• What the exercise asks
Your answer must be the exact lines below, starting with the line with "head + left" and going on through the line with "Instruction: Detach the", both included, with no pictures.

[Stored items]

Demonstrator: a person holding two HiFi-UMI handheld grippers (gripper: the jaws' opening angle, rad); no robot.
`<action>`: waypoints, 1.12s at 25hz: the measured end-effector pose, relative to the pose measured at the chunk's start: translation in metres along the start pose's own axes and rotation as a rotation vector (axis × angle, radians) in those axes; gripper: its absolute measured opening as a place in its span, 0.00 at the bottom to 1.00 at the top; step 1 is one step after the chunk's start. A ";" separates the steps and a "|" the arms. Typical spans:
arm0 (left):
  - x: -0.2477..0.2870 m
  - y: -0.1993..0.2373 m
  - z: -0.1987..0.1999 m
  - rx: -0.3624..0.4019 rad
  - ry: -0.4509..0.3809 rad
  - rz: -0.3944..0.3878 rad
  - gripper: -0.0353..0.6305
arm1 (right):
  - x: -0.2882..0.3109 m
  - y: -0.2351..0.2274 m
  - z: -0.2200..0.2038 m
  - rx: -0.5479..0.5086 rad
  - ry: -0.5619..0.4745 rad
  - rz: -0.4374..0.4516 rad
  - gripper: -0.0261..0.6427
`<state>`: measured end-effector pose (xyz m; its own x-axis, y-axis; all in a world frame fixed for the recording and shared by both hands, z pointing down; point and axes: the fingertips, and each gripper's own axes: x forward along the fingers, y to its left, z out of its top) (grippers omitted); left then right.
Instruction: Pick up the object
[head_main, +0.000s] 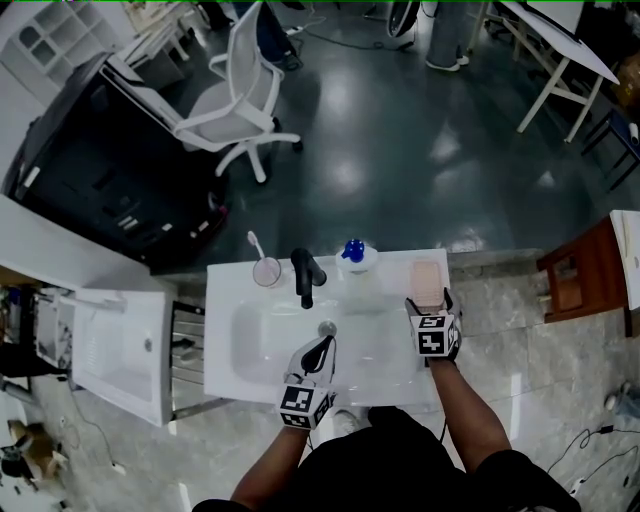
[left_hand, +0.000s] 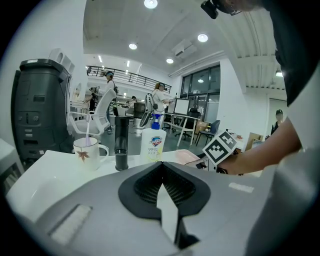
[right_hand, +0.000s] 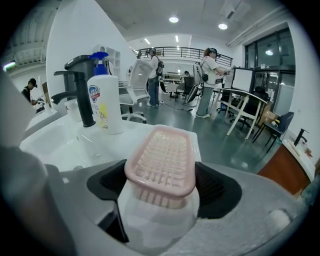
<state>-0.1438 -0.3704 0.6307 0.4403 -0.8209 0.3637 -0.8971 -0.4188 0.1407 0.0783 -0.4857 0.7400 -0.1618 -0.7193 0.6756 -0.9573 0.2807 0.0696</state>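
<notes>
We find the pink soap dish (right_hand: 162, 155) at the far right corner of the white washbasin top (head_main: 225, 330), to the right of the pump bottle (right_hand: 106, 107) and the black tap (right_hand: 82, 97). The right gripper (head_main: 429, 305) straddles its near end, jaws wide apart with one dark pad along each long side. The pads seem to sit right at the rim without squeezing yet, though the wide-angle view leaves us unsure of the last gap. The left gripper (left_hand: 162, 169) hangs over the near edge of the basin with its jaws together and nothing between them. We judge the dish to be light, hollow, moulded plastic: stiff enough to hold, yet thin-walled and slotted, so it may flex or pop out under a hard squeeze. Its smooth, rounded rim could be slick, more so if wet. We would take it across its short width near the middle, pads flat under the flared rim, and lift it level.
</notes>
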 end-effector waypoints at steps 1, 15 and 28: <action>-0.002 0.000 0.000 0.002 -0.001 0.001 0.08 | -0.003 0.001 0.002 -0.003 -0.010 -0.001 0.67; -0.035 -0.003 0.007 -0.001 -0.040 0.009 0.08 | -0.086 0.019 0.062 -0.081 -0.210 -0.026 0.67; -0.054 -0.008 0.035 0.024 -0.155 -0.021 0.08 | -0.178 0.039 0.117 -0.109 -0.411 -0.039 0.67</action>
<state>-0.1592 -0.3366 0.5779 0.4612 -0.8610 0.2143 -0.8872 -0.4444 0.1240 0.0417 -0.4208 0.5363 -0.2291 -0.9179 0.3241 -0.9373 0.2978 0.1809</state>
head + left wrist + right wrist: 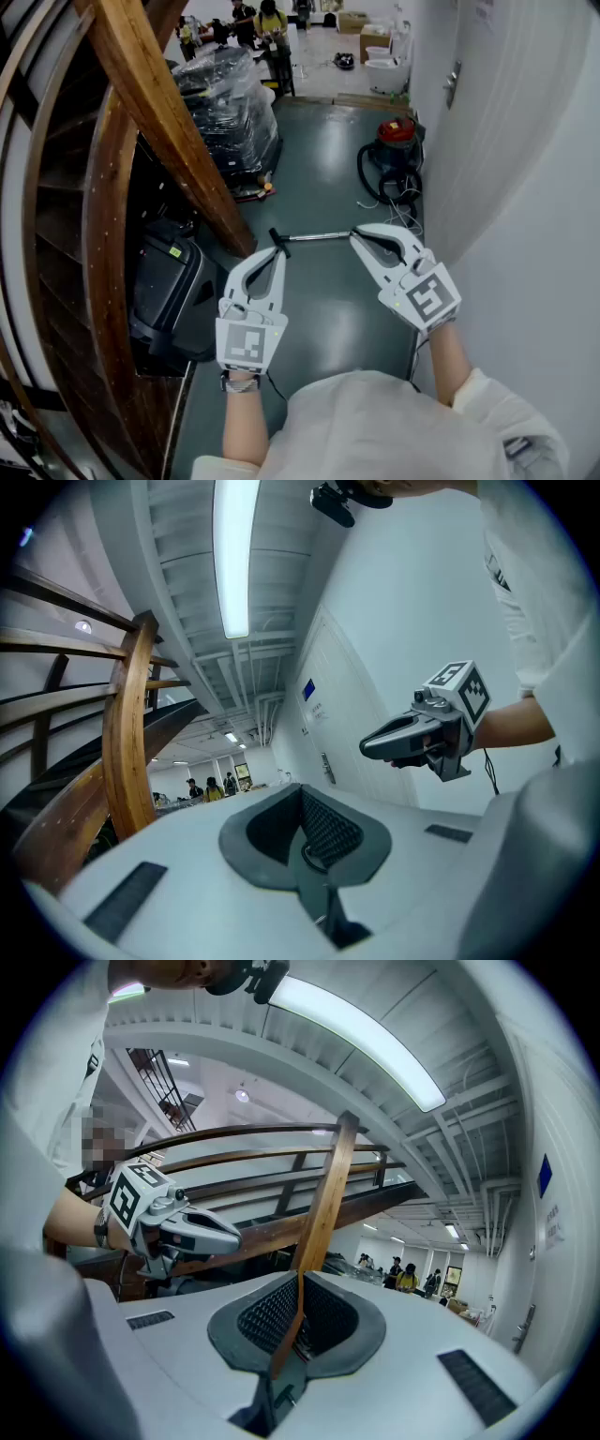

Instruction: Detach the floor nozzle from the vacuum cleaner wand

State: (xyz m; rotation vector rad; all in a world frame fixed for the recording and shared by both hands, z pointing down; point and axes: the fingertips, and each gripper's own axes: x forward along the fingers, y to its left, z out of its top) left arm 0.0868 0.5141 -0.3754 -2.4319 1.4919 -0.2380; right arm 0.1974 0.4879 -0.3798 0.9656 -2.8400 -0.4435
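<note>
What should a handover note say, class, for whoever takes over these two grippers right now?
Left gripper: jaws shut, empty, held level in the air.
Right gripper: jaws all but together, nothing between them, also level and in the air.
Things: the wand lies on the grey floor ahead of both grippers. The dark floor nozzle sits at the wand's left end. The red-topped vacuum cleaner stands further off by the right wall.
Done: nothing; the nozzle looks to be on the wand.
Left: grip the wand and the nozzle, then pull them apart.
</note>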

• Task output
head + left wrist + right wrist: 

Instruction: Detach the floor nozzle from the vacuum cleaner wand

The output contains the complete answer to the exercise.